* [Data extract]
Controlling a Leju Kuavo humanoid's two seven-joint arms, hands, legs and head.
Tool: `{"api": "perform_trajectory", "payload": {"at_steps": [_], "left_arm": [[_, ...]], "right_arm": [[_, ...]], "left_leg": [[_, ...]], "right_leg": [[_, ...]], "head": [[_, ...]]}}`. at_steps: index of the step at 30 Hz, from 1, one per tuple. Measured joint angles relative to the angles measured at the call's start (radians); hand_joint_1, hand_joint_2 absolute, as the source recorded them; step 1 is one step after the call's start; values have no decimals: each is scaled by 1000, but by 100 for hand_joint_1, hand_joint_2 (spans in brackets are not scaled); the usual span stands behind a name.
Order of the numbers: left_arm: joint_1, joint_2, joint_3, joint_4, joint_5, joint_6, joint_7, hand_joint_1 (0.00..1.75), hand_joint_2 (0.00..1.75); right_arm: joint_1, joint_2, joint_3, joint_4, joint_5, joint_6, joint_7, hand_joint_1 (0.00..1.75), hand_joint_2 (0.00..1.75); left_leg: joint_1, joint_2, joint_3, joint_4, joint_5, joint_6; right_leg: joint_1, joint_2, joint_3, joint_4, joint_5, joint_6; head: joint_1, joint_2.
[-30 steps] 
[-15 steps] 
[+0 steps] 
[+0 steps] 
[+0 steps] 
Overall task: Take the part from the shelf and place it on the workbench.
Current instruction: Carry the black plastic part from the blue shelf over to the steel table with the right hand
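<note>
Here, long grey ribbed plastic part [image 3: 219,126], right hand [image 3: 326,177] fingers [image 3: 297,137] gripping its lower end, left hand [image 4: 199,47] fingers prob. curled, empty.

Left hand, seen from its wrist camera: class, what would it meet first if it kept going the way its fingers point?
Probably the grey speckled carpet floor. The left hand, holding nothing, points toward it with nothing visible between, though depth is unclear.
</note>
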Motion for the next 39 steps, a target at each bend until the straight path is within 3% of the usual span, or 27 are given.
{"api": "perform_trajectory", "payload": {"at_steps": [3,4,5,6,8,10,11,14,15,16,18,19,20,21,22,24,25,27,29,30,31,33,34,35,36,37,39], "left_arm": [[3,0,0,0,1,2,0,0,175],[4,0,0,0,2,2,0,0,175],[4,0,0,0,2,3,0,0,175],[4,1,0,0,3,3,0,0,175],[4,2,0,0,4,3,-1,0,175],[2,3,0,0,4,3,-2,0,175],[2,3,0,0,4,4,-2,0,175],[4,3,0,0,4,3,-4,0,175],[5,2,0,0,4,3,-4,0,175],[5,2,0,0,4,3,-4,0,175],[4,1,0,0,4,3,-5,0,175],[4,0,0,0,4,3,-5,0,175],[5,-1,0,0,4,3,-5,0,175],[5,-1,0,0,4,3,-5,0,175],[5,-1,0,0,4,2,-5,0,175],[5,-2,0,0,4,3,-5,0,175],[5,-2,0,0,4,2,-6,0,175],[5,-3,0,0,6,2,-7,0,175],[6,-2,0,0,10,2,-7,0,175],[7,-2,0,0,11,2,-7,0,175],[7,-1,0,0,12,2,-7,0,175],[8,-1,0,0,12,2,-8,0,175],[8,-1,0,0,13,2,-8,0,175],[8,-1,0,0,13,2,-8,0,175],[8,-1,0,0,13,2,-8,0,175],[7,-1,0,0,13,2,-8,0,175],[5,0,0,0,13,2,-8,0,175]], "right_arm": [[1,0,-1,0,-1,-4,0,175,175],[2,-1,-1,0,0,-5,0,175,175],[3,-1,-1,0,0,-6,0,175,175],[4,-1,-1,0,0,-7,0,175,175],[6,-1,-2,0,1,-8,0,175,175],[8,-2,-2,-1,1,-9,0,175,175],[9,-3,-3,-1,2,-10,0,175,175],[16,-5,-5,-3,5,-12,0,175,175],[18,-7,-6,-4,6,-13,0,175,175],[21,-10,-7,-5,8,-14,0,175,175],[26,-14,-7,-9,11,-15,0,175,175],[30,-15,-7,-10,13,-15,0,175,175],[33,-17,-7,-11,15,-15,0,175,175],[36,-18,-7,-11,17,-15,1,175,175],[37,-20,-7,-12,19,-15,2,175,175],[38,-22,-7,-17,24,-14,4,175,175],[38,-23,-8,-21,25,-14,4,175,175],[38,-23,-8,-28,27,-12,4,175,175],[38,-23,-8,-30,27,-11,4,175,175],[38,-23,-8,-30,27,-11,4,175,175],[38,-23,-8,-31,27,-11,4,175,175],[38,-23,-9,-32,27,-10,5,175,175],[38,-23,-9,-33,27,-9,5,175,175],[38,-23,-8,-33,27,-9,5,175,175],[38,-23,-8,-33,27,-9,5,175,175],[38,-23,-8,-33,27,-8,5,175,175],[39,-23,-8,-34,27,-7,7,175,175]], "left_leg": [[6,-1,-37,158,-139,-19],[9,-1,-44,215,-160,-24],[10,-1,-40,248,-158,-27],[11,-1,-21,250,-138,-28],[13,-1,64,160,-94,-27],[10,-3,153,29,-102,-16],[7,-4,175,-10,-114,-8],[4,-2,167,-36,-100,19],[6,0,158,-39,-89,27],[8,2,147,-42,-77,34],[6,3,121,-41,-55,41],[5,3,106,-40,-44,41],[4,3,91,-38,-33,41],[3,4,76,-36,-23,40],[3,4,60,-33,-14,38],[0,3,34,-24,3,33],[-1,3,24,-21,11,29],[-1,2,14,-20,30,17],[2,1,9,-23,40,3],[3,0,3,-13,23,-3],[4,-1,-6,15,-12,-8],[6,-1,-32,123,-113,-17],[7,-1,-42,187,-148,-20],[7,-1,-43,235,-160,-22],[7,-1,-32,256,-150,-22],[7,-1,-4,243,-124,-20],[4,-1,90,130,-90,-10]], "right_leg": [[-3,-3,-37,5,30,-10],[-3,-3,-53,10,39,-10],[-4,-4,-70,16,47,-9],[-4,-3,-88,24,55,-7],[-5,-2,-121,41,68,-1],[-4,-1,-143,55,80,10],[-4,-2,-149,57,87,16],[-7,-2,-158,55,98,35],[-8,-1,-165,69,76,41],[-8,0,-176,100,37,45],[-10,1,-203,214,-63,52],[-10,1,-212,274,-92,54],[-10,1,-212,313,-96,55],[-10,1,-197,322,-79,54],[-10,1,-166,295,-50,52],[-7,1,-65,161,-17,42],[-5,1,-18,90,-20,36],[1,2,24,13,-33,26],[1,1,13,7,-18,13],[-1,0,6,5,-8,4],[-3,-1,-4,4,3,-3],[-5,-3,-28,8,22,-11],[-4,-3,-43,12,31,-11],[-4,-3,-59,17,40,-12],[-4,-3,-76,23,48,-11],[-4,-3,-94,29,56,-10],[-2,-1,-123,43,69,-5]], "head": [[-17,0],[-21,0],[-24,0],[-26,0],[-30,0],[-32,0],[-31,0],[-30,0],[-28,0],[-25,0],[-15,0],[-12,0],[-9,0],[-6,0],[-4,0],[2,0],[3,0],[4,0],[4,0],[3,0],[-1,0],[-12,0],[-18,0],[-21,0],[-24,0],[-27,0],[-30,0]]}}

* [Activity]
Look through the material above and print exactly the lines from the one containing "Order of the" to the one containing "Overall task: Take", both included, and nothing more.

* [Your solution]
Order of the numbers: left_arm: joint_1, joint_2, joint_3, joint_4, joint_5, joint_6, joint_7, hand_joint_1 (0.00..1.75), hand_joint_2 (0.00..1.75); right_arm: joint_1, joint_2, joint_3, joint_4, joint_5, joint_6, joint_7, hand_joint_1 (0.00..1.75), hand_joint_2 (0.00..1.75); left_leg: joint_1, joint_2, joint_3, joint_4, joint_5, joint_6; right_leg: joint_1, joint_2, joint_3, joint_4, joint_5, joint_6; head: joint_1, joint_2.
[-30 steps] 
[-15 steps] 
[+0 steps] 
[+0 steps] 
[+0 steps] 
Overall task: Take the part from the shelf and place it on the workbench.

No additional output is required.